El protagonista, Leandro, se marcha de París porque la ciudad "empieza a no tener secretos para mí" y regresa a España, "porque es mi patria y por más razones que haya en el mundo para no marcharme, esta es la única y definitiva razón y explicación a mi viaje: estoy fuera de España y quiero volver a España". Peregrina por La Mancha junto a su escudero Danzas en busca de Marcof, un golfo que le birló a la novia Marixa y al que le quiere partir la cara.
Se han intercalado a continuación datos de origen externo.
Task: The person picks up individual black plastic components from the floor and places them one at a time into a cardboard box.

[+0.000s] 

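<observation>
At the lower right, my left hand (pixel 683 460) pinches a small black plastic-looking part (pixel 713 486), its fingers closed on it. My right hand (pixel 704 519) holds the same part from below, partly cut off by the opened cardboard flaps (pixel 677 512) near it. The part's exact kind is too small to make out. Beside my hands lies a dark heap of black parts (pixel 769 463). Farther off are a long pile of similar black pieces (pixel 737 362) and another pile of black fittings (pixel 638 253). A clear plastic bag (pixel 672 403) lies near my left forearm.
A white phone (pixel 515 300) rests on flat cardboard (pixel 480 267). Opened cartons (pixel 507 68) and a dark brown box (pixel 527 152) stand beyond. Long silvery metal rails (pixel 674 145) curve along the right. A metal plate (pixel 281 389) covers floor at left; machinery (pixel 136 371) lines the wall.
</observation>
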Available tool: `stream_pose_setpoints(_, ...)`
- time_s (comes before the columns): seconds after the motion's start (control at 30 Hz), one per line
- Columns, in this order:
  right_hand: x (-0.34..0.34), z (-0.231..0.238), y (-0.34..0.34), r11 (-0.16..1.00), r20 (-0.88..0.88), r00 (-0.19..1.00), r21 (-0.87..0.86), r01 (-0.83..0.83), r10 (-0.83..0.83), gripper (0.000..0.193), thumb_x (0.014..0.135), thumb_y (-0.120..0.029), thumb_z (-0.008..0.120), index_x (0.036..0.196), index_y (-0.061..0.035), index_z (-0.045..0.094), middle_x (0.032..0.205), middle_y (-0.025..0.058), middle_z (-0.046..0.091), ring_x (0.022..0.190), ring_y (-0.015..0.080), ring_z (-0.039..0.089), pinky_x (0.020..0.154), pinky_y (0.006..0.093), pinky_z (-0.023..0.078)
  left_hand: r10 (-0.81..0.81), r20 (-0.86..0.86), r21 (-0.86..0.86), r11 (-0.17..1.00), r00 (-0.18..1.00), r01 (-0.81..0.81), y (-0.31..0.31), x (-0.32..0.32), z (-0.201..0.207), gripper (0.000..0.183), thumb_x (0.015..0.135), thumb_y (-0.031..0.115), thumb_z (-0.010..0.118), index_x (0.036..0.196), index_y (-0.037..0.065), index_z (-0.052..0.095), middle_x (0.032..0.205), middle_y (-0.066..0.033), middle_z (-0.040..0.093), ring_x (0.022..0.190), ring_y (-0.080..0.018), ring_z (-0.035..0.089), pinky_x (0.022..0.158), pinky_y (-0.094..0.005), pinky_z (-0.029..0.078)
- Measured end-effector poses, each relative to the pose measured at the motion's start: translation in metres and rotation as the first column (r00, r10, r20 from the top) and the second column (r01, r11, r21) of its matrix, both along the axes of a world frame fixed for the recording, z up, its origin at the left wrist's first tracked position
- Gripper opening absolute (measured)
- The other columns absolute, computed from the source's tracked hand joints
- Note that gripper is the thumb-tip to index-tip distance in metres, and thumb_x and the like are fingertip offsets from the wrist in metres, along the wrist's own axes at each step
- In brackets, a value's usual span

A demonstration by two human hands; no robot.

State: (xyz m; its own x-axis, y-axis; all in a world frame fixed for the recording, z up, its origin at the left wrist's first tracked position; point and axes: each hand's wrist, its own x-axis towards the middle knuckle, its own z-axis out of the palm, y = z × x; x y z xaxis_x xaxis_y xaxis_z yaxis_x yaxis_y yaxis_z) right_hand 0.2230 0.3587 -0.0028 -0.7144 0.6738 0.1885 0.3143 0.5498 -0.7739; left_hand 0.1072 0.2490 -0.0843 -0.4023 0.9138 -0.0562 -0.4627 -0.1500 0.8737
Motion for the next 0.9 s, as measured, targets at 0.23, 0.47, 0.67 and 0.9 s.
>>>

Entretanto, desfila una legión extranjera conformada por personajes que transitan entre el esperpento y el realismo mágico, como Nano el Vasco, que terminó en la Santé "porque en una bronca echó a un malagueño al Sena", el Barriguita de Uclés, quien para partir el pan tenía "una guillotina en miniatura que según me dijo había comprado en Marsella y se sentaba sobre el garrote vil que compró a un cura de Ronda", o Vargas el domador, al que "el reuma me ha dejado sin piernas, y los tigres de Bengala, sin dedos". El final es interesante. Me pregunto si esa "novela larga sobre su ciudad natal" es la Ciudad levítica que publicó Planeta en 2001, o si, dentro de equis, nos toparemos con otra joya desconocida del periodista total.